The Dreyfus Affair deeply divided the French Republic and its people into two groups: Dreyfus supporters and detractors. It sent the wrong message to the French people about the Jews. The message was that Jews were insufficiently loyal to France and other European countries where they lived. The French revolution's promise for equality in social, economic, and political institutions for all its citizens did not seem to include Jews. Anti-Semitism was reshaped in form but not in substance. Jews no longer experienced Russian style Pogroms. Instead they experienced social, economic and political discrimination as the Dreyfus Affair had demonstrated.
The Jews had no solutions to solve anti-Semitism, as it was not based on logic or truth. There was nothing they could change to make themselves acceptable to their host nations. They knew that to the living they were considered dead, to the nations they were strangers, to the poor they were the exploiters, and to the nationalists they were homeless; people without a country, like orphans without a protector.
The Jews needed a modern Moses to fulfill the prophetic promise for ingathering the Jews and rebuilding the homeland of their forefathers. Unfortunately, self-determination, and national independence remained a prophecy not yet fulfilled. It stayed an ideal in consciousness, thought, and speech; however, there was little progress for national independence for the next fifty years. Indeed anti-Semitism increased.

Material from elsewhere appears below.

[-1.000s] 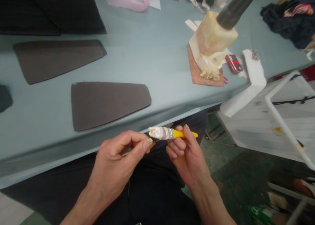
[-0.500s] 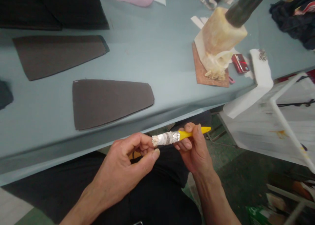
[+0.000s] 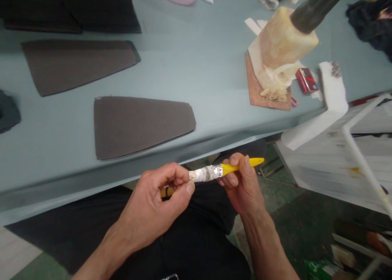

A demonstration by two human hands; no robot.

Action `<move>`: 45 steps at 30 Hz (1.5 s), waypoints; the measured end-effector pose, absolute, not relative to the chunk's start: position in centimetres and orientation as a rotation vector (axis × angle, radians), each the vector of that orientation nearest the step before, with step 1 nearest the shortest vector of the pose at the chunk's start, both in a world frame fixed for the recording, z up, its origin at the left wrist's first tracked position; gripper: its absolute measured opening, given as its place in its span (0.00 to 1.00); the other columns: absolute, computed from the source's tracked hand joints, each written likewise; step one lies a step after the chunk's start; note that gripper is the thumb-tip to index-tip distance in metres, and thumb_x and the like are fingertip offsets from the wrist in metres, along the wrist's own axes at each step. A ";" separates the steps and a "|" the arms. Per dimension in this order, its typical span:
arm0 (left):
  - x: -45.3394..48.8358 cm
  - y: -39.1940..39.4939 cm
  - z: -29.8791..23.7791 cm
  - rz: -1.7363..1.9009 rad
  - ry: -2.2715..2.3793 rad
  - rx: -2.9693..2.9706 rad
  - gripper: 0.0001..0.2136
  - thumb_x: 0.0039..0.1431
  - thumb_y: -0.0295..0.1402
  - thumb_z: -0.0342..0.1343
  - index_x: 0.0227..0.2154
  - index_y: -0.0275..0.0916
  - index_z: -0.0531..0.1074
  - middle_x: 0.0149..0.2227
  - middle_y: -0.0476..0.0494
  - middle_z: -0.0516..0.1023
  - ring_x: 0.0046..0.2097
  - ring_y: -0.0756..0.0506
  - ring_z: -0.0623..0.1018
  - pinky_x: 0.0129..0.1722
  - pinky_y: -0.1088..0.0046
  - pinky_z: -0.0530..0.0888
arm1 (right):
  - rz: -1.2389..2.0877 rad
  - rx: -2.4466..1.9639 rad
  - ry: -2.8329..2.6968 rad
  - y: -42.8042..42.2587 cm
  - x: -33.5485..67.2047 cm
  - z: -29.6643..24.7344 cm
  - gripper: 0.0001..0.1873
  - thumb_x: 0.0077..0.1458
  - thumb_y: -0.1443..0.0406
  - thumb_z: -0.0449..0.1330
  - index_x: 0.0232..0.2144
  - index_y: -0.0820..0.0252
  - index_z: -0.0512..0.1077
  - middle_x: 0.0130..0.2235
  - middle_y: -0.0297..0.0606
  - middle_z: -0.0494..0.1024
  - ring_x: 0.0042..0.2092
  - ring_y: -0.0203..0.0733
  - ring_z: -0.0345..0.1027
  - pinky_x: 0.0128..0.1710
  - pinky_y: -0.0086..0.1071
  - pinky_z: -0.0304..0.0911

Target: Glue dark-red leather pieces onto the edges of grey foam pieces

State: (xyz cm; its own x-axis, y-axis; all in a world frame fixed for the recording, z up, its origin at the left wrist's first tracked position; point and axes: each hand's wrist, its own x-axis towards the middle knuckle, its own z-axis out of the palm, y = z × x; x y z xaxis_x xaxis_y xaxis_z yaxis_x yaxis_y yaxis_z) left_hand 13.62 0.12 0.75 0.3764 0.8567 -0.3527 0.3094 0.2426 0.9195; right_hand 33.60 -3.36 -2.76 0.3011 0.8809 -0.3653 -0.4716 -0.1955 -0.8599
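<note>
A small brush (image 3: 220,170) with a yellow handle and a bristle end caked in dried white glue is held level over my lap, just off the table edge. My right hand (image 3: 241,186) is closed round its yellow handle. My left hand (image 3: 156,202) pinches the caked bristle tip between thumb and forefinger, and a small orange-brown thing shows under its fingers. A dark grey cut panel (image 3: 137,125) lies on the blue-grey table (image 3: 190,63) right in front of me.
A second grey panel (image 3: 76,63) lies farther back left, with black sheets (image 3: 76,6) behind it. A glue-crusted block with a dark handle (image 3: 281,47) stands on a brown pad at the right, beside a red lighter (image 3: 305,80). A white metal frame (image 3: 361,145) is at the right.
The brush has shifted slightly right and its handle end has risen. My left thumb and forefinger have closed onto the caked tip. The view has drifted, so the table objects sit a little more right.
</note>
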 end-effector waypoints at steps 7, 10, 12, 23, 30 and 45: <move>14.0 0.2 0.9 0.510 1.192 1.313 0.11 0.57 0.38 0.55 0.22 0.40 0.71 0.21 0.53 0.67 0.25 0.52 0.65 0.25 0.77 0.61 | 1.306 -1.248 -0.468 -3.2 33.7 -2.9 0.28 0.52 0.40 0.74 0.27 0.54 0.71 0.15 0.21 0.58 0.20 0.31 0.53 0.23 0.25 0.61; 14.3 0.3 0.7 0.508 1.185 1.301 0.10 0.54 0.36 0.55 0.20 0.40 0.68 0.19 0.54 0.64 0.23 0.53 0.61 0.23 0.77 0.57 | 1.261 -1.266 -0.510 -3.3 33.5 -2.9 0.28 0.52 0.40 0.73 0.26 0.54 0.71 0.15 0.22 0.58 0.20 0.33 0.54 0.24 0.26 0.61; 14.3 0.3 0.3 0.513 1.192 1.308 0.09 0.52 0.35 0.54 0.19 0.41 0.66 0.18 0.55 0.62 0.23 0.53 0.59 0.23 0.77 0.56 | 1.212 -1.282 -0.558 -3.4 33.5 -2.4 0.27 0.53 0.40 0.73 0.26 0.54 0.73 0.15 0.23 0.60 0.20 0.33 0.55 0.24 0.27 0.61; 12.8 -1.9 -0.7 0.472 1.140 1.154 0.15 0.62 0.43 0.56 0.23 0.41 0.69 0.21 0.53 0.66 0.25 0.51 0.63 0.26 0.77 0.62 | 1.089 -1.264 -0.448 -3.7 36.0 1.3 0.28 0.50 0.43 0.77 0.25 0.53 0.70 0.15 0.20 0.52 0.19 0.31 0.45 0.24 0.25 0.61; 14.3 -0.9 0.9 0.451 0.995 1.092 0.17 0.63 0.46 0.54 0.23 0.41 0.68 0.23 0.51 0.67 0.27 0.50 0.64 0.28 0.74 0.62 | 1.331 -1.259 -0.296 -4.2 32.9 -1.9 0.31 0.48 0.41 0.77 0.28 0.54 0.66 0.16 0.17 0.51 0.19 0.29 0.45 0.21 0.24 0.60; 13.6 -0.8 -0.1 0.388 0.933 0.992 0.16 0.60 0.46 0.57 0.23 0.40 0.69 0.22 0.51 0.68 0.27 0.50 0.64 0.30 0.73 0.60 | 1.346 -1.240 -0.329 -3.9 33.0 -2.2 0.30 0.46 0.42 0.78 0.26 0.56 0.68 0.15 0.18 0.55 0.18 0.28 0.48 0.21 0.22 0.61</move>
State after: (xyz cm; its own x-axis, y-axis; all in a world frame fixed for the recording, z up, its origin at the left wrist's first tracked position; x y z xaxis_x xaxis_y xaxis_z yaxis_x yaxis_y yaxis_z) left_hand 13.64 -0.78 -0.12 0.5695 0.6608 -0.4889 0.1197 0.5218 0.8446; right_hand 33.00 -3.90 -2.24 0.2867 0.8455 -0.4505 -0.5426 -0.2442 -0.8037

The writer Emile Zola recognized the injustice and human rights violation against the Jews in France. He decried it in his writings, and finally went into a self-imposed exile in England, as a protest against his own native land. Theodore Herzl, a Jewish journalist from Vienna, Austria who reported the Dreyfus Affair, concluded that no Jewish assimilation would solve anti-Semitism. He appealed to wealthy Jews, like the well-known banker, Baron Rothschild to support his movement, and sought additional help from Eastern European Socialist and Zionist organizations.
It resulted in the first Zionist Congress in Basel, Switzerland in 1897 as the Dreyfus Affair controversy continued in France. The Congress established the World Zionist Organization, which adopted resolutions for establishing a future Jewish State. One of the major organizations, which were established at that time, was the Jewish National Fund. This organization in later years helped reclaim the land of Israel through financial support, purchase of farmland, and funding for major developments. Although Herzl established the Zionist foundations for a Jewish state after the Dreyfus Affair, his future dreams were premature. The Jewish people had yet to face the greatest anti-Semitic and satanic expression that ever befell humanity: the Holocaust.